As a final thought, Franklin said, “Resources are controlled by those who have the biggest voice. Communities have to be able to have a say in how resources are distributed.”
Change begins at home
My organizing work spans from community organizing and changing the class conscience to electoral politics and Pan-Africanism. I seek, in all things, opportunities to share conversation, provide information, and to learn. That said, all change begins locally. For me, this means that when I organize, my first duty is to coordinate efforts in the community in which I live and those communities closest to me. It’s also my duty to collaborate with other organizers and organizations to support each other’s work and cast a broader net in the community.
This work is rewarding but difficult. The abolition movement began decades ago, but many remain unaware of what abolition actually looks like.
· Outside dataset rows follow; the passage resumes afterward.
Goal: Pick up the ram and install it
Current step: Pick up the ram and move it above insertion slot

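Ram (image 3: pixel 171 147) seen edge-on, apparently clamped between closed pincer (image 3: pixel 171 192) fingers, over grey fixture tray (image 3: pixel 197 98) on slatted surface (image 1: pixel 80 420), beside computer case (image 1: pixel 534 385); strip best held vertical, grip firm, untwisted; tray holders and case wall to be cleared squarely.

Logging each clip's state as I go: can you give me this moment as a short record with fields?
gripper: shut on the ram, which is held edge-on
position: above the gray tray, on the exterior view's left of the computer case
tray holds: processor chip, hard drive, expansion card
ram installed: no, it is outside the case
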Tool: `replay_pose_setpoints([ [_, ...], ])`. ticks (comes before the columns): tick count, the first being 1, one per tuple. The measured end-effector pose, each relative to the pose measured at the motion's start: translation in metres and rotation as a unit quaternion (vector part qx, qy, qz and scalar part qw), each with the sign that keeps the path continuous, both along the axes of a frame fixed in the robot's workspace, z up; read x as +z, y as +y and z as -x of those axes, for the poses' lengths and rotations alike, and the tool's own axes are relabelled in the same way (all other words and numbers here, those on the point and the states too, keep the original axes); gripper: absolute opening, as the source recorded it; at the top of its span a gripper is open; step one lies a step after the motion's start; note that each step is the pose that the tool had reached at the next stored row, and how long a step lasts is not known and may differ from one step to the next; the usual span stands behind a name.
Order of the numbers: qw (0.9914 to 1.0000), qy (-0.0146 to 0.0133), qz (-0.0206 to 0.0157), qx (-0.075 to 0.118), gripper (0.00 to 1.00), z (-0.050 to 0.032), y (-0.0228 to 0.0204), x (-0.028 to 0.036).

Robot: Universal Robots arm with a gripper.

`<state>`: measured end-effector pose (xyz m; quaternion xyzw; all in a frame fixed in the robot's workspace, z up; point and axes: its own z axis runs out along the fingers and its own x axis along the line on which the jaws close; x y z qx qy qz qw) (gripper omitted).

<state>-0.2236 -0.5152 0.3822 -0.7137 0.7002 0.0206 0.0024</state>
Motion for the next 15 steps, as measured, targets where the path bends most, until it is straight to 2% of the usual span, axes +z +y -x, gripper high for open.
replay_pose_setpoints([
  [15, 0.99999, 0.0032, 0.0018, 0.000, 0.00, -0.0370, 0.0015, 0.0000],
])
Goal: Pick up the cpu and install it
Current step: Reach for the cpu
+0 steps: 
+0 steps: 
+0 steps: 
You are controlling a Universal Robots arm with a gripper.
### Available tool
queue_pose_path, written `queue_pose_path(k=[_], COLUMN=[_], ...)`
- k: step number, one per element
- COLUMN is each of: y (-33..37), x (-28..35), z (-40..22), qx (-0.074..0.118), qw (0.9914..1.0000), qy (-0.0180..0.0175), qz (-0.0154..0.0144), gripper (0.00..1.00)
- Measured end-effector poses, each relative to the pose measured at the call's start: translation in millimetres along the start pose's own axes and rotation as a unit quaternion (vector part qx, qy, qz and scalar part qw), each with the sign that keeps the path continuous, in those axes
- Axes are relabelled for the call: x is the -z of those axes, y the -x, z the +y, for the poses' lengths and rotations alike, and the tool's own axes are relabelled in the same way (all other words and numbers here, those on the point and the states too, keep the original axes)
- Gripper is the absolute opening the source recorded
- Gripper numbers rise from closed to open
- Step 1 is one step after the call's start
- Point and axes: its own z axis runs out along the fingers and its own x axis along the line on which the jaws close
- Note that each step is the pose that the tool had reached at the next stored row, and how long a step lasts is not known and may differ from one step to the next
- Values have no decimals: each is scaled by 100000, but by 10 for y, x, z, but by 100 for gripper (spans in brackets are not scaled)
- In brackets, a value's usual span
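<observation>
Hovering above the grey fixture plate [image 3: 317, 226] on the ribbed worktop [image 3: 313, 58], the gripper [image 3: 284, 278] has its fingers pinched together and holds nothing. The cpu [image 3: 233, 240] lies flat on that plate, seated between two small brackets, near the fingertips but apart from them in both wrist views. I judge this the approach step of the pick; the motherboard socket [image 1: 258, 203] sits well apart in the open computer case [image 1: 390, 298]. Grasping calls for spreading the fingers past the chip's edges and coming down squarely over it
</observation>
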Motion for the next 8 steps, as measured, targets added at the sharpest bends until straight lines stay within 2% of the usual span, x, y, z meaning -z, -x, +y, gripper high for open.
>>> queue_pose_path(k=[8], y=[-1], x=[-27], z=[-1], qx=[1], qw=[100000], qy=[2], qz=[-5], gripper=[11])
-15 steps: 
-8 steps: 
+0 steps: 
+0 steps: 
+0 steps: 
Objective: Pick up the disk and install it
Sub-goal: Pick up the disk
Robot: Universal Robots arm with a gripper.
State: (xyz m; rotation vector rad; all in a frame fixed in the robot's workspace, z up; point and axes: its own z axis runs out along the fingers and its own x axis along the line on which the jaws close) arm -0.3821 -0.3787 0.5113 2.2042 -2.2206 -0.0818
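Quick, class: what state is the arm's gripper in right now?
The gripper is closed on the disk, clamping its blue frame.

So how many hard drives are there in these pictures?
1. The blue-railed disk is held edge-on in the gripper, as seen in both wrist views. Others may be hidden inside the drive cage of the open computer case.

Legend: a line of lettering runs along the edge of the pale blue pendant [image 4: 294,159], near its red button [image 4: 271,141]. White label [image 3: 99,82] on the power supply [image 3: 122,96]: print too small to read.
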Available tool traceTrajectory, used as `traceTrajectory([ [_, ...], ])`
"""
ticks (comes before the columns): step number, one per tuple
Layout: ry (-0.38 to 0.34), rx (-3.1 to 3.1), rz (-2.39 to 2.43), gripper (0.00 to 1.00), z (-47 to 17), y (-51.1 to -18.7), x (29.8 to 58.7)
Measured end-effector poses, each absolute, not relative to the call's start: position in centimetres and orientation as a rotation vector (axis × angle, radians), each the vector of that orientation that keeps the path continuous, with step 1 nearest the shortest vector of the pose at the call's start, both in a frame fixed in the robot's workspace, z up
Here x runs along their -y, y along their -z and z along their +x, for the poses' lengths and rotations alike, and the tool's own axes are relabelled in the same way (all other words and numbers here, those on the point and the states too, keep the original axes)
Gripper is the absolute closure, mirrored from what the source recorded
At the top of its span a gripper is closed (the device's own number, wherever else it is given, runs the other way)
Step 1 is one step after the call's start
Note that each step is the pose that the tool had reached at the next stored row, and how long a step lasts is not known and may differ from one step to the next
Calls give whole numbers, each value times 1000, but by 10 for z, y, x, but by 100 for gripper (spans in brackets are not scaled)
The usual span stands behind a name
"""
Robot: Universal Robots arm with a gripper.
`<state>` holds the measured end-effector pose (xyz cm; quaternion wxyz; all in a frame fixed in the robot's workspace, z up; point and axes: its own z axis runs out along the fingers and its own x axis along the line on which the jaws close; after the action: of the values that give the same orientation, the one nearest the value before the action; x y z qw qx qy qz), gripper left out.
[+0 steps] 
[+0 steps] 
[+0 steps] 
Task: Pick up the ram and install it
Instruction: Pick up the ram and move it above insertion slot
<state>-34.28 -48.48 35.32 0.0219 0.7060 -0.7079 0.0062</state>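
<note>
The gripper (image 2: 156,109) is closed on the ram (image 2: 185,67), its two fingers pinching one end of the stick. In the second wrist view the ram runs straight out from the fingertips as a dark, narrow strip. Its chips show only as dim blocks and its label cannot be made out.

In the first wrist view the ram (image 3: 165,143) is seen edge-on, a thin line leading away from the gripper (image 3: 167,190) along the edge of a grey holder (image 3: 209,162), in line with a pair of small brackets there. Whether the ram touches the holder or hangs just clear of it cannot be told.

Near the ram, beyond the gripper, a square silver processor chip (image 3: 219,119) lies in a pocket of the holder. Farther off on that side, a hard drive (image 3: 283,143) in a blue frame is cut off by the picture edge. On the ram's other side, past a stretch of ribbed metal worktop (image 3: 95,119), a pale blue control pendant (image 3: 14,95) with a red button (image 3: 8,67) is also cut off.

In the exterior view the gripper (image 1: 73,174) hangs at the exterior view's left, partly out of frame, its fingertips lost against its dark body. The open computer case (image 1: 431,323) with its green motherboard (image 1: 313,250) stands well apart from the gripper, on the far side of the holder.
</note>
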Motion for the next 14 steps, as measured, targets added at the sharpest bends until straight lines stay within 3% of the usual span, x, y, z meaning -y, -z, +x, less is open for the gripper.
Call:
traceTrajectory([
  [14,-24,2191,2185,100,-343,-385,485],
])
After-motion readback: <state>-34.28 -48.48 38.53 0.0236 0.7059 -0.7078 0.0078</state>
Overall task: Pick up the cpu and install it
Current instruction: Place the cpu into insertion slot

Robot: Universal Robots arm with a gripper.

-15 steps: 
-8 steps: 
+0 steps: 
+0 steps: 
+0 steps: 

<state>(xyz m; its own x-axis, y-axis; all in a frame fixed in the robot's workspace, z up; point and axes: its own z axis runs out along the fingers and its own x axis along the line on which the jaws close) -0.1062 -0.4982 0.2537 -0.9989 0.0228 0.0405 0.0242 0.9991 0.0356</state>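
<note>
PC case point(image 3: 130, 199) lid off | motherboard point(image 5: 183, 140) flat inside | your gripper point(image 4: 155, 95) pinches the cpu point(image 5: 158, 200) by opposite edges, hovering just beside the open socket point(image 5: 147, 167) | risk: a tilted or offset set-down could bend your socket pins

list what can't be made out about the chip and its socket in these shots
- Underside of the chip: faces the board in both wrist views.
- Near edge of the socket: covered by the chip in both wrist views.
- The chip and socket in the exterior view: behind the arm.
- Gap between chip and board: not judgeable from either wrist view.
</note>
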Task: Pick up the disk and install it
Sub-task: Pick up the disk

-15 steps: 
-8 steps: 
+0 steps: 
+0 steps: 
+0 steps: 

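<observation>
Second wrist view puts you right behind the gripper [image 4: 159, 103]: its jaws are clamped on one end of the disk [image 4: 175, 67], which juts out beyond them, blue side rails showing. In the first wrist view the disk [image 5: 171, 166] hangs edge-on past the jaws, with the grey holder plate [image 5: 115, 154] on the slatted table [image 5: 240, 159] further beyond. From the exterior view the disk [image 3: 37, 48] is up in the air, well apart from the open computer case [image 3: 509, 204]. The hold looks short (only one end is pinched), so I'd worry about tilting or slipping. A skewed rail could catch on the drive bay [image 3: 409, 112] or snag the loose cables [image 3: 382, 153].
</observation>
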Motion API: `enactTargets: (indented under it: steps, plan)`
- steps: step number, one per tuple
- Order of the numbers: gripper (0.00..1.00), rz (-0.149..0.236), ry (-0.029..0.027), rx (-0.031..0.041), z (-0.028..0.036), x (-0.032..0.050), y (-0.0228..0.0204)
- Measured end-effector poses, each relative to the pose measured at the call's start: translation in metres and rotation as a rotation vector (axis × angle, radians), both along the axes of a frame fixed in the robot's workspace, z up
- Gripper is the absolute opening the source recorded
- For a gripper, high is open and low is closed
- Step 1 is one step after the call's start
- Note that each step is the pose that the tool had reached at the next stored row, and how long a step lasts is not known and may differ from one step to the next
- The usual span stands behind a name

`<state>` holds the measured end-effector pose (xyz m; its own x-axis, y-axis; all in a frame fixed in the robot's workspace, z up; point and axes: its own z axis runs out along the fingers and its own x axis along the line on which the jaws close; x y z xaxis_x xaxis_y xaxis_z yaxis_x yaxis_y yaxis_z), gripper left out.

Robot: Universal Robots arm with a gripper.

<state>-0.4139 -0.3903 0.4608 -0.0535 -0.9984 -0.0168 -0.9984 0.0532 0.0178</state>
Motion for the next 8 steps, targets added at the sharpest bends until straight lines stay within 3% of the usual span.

Within New Jersey, organizations like Montclair Beyond Policing are active but unique. While several other organizations call for police reform and accountability, abolition goes beyond these ideas. Democracy demands abolition, and there is much more to be done to educate and organize around this movement.
My most recent organizing effort, a teach-in to commemorate Black August, was small but impactful, and my fellow organizers and I are in the midst of planning new events, including additional movie screenings, an author forum, and a political education group. We’re also exploring the possibility of founding a New Jersey chapter of a national organization focused on building community resources.
At the end of the day, the biggest question is always, “Why? Why do this work?”
To answer simply, it is that my goal is to reach as many people as I can. We must change the perception and understanding of abolition if we are ever to take the necessary path toward a truly democratic society.